The dry stone wall marks the boundary transition from moorland to enclosed land.
The dry stone wall went up and down the contours and meandered as it did so, no straight wall this one.
As we followed the dry stone wall, we crossed the odd brook or two and off to our right we could see Dendles' Waste, once a wooded area but now severely deforested near the open moor.
After 20 mins or so we descended steeply down to the valley through which the Yealm flows down from Yealm Head.
Just upstream from where we were trying to cross the river we could see the splendid cascading waterfall known as Yealm Steps.
There is one of the better examples of waterfalls on Dartmoor.
It is quite spectacular to sit at the rocks atop the waterfall and to look down the steps and on down the valley through which the Yealm flows.

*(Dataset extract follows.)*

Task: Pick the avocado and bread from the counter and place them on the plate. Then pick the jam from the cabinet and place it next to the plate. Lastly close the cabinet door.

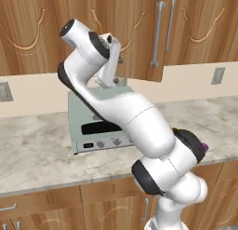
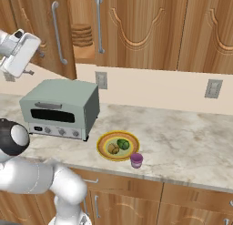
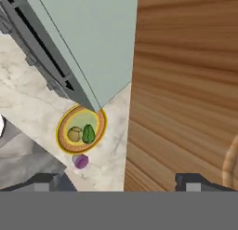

With a little bit of risk taking we all managed to get to the far side of the Yealm from where we commenced our riverside descent back towards the car park at New Waste.
Not far down the river we came across a valley leading into the Yealm through which flowed Ranny Brook.
This was yet another brook to cross which again most of us managed without too much difficulty.
We continued down alongside the Yealm with Dendles Waste across on the other side of the river and then gradually moved away from the river as we kept out of the enclosed land of Harrowthorm Plantation.
Before long at the side of the enclosed land we came to a gate leading to a path for the final few hundred yards back to the New Waste Car Park.
En route we found just one final brook to cross before we got back to the car park.
It had been an interesting walk encompassing the two rivers albeit rather wet as we climbed up and around Yealm Head and I had met yet more areas of Dartmoor I hadn't walked before.
Norman had once again managed to entertain us in a variety of ways and the double act with JR is always one worth seeing.